I am a big lighting/atmosphere fanatic and I made it known immediately that I hated eating or even spending any time in florescent green lighting. Aaron quickly remarked that we weren’t in a Tex Mex establishment and that I just had to suck it up — “You wanted authentic Mexican
I generally judge the authenticity of a Mexican restaurant not by décor or signage but by salsa and mole sauce. Call me crazy, but if the salsa goes beyond regular old tomatoes, onions, and jalapenos, I assume we might have a winner. (Hey, I live in Cincinnati.) And if the mole sauce doesn’t have overwhelming sweet chocolate overtones, I assume, again, the place is a potential winner.

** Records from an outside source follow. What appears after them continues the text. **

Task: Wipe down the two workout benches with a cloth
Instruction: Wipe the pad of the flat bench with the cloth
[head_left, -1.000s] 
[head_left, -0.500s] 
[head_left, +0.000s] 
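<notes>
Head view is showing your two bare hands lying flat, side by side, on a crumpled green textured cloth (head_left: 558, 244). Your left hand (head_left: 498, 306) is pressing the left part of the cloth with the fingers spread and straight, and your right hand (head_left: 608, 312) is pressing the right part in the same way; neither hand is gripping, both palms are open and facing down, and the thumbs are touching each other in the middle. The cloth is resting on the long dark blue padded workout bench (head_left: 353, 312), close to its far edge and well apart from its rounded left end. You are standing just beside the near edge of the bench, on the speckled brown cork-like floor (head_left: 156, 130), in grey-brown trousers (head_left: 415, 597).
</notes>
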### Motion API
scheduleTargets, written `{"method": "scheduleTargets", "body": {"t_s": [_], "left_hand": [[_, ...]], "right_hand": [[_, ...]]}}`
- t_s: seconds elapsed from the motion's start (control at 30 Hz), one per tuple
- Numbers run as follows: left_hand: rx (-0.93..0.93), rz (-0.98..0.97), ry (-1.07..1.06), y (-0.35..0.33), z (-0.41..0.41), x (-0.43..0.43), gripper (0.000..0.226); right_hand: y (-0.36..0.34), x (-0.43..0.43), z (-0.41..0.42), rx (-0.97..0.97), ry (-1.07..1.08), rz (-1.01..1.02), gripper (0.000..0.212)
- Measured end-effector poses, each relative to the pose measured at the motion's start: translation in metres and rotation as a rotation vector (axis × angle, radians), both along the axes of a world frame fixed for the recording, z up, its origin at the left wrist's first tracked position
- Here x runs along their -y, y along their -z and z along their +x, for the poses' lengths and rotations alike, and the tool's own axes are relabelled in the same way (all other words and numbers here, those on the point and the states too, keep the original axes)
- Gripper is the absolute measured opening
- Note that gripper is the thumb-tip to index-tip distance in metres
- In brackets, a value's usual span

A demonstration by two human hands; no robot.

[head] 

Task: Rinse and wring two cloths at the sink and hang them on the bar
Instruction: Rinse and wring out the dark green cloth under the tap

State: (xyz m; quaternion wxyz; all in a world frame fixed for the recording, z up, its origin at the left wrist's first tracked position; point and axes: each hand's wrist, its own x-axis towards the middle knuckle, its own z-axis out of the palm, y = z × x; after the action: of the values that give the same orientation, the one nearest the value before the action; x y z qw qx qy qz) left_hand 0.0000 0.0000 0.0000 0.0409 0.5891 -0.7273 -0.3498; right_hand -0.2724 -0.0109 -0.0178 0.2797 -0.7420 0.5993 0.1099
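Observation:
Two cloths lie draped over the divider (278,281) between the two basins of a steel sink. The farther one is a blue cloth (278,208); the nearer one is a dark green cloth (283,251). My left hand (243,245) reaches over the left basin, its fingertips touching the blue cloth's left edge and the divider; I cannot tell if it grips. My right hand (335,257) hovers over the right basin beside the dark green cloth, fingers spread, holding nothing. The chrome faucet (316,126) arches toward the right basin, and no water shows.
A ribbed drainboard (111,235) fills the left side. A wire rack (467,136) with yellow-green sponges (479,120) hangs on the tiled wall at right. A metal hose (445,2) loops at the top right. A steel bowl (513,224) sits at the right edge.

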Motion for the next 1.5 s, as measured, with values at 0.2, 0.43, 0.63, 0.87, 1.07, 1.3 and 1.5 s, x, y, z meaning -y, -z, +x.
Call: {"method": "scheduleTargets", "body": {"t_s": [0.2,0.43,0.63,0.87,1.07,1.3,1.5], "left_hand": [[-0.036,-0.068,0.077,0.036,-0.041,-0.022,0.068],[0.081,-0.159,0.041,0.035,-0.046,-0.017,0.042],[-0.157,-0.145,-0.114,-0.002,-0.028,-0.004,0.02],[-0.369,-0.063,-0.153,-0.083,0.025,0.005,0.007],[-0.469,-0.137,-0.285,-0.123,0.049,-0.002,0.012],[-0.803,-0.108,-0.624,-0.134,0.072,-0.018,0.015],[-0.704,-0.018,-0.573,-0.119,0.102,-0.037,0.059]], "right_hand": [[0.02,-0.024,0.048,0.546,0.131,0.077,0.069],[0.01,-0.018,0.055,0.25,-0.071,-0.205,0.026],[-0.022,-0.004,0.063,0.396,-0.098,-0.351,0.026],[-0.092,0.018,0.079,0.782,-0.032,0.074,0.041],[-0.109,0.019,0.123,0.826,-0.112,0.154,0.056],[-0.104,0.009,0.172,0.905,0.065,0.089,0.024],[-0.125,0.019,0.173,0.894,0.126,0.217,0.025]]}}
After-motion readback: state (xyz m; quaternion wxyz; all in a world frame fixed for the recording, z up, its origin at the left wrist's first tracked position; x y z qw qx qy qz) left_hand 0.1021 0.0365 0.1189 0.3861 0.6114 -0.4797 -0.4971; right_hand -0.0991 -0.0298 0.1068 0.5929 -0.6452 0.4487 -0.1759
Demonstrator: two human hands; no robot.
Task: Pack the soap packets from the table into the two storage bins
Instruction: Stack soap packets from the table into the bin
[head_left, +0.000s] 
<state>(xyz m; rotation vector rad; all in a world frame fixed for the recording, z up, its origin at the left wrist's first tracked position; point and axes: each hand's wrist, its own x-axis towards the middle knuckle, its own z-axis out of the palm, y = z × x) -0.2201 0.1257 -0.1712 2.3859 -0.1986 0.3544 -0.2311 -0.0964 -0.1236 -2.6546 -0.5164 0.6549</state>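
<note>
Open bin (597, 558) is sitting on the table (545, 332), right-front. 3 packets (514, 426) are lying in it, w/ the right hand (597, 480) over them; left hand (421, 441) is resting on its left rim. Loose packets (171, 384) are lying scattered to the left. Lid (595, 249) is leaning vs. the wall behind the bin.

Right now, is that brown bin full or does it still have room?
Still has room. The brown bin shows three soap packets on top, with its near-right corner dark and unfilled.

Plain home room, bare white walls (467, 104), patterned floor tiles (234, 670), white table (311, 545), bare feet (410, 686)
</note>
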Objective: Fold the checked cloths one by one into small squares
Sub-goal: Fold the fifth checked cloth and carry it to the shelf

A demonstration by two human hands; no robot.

So, when we got the salsa — a nice mix of tomatillos and jalapenos with a lovely cilantro aftertaste — I was pretty happy. The chips tasted like all tortilla chips taste to me, like table cloth, but that’s my own issue. No one’s fault but my quirky tastebuds.
We surveyed the menu, which was refreshingly small. I hate a four-page menu with so many options it requires a 30-minute review. It starts to feel like required grad school reading after a while, when I just want to focus on the sensory experience of eating and rest my brain.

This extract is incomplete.